▶ **DATA FOR ANALYSIS**:
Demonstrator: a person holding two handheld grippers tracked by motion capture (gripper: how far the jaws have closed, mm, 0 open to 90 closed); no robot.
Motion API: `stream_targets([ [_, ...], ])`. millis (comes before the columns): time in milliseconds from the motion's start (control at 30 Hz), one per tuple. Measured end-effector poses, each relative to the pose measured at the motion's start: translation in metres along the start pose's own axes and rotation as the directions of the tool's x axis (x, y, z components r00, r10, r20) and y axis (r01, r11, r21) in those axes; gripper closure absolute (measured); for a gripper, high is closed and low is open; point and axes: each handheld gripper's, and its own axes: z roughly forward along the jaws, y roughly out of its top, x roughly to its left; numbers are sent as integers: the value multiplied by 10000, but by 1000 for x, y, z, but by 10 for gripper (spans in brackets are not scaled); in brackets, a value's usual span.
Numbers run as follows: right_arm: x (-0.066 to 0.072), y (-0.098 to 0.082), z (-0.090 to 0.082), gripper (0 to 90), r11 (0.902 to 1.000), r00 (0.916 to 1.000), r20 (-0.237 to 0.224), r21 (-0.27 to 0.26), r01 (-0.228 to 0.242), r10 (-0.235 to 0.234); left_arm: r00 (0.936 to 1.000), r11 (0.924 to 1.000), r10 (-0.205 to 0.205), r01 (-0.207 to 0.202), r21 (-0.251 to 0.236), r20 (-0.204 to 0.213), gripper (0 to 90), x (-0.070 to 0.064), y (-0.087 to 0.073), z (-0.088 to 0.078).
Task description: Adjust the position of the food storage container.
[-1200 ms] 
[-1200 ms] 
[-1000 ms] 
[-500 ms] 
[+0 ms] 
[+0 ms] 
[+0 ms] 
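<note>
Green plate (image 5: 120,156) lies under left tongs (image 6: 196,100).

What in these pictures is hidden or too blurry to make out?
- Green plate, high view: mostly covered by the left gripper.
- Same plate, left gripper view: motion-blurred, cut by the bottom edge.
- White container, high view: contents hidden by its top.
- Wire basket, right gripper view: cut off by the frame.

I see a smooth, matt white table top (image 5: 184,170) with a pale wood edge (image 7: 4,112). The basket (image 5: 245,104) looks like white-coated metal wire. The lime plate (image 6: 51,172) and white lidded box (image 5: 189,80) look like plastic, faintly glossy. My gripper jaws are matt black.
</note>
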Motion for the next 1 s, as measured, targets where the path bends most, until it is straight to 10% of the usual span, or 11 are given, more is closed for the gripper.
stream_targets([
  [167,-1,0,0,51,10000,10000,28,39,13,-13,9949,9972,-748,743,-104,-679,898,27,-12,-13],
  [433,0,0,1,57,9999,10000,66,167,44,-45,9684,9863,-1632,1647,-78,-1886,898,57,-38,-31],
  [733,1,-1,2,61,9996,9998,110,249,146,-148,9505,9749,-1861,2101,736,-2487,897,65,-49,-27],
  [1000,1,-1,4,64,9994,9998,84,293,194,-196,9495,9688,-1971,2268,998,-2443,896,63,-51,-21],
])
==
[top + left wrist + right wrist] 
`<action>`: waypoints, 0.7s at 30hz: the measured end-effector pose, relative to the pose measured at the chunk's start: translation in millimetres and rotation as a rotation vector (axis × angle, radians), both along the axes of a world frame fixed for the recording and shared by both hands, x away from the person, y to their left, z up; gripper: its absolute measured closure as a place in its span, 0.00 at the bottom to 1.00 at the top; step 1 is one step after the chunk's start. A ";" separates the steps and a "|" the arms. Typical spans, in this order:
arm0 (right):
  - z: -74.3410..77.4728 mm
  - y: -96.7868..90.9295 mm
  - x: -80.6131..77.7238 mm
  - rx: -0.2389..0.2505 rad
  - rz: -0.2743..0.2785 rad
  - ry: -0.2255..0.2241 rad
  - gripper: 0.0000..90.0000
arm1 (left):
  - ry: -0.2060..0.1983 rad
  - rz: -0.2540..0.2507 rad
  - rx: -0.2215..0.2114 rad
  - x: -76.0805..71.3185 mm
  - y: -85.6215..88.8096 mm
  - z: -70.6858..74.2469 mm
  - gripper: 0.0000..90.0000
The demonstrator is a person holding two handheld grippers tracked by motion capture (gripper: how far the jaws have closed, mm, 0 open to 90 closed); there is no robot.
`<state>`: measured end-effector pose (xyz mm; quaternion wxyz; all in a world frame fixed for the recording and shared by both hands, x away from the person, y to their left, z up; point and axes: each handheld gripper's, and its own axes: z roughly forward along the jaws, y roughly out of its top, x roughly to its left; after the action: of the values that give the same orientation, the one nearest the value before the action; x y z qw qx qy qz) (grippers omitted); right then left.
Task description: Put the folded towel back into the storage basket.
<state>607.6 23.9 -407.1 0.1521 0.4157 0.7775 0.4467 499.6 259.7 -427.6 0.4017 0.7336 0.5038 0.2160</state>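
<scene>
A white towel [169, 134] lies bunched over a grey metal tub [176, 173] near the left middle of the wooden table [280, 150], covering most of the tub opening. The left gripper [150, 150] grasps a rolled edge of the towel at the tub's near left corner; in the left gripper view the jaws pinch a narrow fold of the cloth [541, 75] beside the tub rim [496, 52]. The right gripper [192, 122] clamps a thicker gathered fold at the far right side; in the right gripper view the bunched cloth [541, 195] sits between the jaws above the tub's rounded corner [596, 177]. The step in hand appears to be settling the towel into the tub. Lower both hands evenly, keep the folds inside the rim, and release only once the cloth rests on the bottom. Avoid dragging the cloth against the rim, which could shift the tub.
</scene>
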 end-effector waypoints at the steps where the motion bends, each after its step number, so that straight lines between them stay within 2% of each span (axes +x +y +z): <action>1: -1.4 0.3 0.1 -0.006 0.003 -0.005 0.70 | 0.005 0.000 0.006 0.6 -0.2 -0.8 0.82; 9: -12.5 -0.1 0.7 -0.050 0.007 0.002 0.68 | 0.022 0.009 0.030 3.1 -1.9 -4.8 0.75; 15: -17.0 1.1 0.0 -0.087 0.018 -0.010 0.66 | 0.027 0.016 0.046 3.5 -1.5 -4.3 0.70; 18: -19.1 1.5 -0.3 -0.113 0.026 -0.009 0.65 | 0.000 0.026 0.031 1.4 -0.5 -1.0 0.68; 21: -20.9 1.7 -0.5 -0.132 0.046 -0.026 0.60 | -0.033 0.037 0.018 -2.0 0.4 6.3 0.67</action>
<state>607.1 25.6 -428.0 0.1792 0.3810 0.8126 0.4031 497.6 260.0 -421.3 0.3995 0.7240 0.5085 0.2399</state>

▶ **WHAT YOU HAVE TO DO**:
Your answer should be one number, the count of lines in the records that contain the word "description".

▶ **WRITTEN ANSWER**:
2